## DIRECTIONS FOR THIS TASK
The answer is the complete listing below, written out again exactly.

*** Opening DATA BELOW ***

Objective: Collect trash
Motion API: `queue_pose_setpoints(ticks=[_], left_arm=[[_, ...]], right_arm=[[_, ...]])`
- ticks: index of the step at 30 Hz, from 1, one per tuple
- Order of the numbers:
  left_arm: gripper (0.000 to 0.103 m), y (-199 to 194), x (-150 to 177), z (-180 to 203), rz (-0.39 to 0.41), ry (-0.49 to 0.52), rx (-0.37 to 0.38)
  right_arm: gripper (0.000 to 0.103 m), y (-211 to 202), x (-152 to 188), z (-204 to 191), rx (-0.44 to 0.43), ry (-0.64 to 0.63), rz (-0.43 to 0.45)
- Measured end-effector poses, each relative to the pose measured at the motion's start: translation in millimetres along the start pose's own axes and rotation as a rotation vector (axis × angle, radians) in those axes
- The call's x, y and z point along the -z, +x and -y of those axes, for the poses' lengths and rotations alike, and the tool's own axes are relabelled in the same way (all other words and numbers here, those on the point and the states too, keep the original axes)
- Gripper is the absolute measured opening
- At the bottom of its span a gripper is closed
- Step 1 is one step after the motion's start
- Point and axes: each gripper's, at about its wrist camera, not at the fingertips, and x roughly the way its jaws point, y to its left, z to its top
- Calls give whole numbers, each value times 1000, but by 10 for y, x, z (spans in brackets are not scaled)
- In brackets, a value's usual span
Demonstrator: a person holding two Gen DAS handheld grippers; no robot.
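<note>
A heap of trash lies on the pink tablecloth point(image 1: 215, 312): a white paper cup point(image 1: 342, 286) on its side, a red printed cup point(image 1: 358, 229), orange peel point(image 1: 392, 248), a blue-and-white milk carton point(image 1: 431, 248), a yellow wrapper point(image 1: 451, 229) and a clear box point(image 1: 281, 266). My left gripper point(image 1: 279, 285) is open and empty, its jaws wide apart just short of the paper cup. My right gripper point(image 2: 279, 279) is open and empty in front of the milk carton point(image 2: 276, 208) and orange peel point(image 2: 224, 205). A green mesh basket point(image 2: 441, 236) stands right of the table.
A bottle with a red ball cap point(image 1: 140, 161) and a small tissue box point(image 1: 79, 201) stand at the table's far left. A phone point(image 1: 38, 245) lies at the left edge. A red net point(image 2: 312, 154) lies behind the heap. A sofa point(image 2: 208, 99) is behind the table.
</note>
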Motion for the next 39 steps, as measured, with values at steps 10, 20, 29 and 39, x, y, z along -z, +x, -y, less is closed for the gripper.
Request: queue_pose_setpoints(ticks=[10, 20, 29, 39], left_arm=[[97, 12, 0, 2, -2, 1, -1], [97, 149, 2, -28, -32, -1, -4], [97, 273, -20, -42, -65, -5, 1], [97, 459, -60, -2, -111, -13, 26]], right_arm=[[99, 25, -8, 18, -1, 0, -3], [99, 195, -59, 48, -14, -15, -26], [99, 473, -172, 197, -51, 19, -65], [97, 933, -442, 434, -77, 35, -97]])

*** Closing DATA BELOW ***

## RESPONSE BELOW
Objective: Collect trash
Motion API: `queue_pose_setpoints(ticks=[_], left_arm=[[_, ...]], right_arm=[[_, ...]])`
- ticks: index of the step at 30 Hz, from 1, one per tuple
- Order of the numbers:
  left_arm: gripper (0.000 to 0.103 m), y (-199 to 194), x (-150 to 177), z (-180 to 203), rz (-0.39 to 0.41), ry (-0.49 to 0.52), rx (-0.37 to 0.38)
  right_arm: gripper (0.000 to 0.103 m), y (-211 to 202), x (-152 to 188), z (-204 to 191), rx (-0.44 to 0.43), ry (-0.64 to 0.63), rz (-0.43 to 0.45)
- Measured end-effector poses, each relative to the pose measured at the motion's start: translation in millimetres along the start pose's own axes and rotation as a rotation vector (axis × angle, radians) in those axes
- The call's x, y and z point along the -z, +x and -y of those axes, for the poses' lengths and rotations alike, and the tool's own axes are relabelled in the same way (all other words and numbers here, those on the point and the states too, keep the original axes)
- Gripper is the absolute measured opening
- At the bottom of its span a gripper is closed
- Step 1 is one step after the motion's start
- Point and axes: each gripper's, at about its wrist camera, not at the fingertips, and x roughly the way its jaws point, y to its left, z to its top
- Calls give whole numbers, each value times 1000, but by 10 for y, x, z (spans in brackets are not scaled)
- In brackets, a value's usual span
Demonstrator: a person holding two Gen DAS handheld grippers; no robot.
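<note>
A heap of trash lies on the pink tablecloth point(image 1: 215, 312): a white paper cup point(image 1: 342, 286) on its side, a red printed cup point(image 1: 358, 229), orange peel point(image 1: 392, 248), a blue-and-white milk carton point(image 1: 431, 248), a yellow wrapper point(image 1: 451, 229) and a clear box point(image 1: 281, 266). My left gripper point(image 1: 279, 285) is open and empty, its jaws wide apart just short of the paper cup. My right gripper point(image 2: 279, 279) is open and empty in front of the milk carton point(image 2: 276, 208) and orange peel point(image 2: 224, 205). A green mesh basket point(image 2: 441, 236) stands right of the table.
A bottle with a red ball cap point(image 1: 140, 161) and a small tissue box point(image 1: 79, 201) stand at the table's far left. A phone point(image 1: 38, 245) lies at the left edge. A red net point(image 2: 312, 154) lies behind the heap. A sofa point(image 2: 208, 99) is behind the table.
</note>
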Motion for the next 39 steps, as measured, with values at steps 10, 20, 29 and 39, x, y, z along -z, +x, -y, less is closed for the gripper.
Request: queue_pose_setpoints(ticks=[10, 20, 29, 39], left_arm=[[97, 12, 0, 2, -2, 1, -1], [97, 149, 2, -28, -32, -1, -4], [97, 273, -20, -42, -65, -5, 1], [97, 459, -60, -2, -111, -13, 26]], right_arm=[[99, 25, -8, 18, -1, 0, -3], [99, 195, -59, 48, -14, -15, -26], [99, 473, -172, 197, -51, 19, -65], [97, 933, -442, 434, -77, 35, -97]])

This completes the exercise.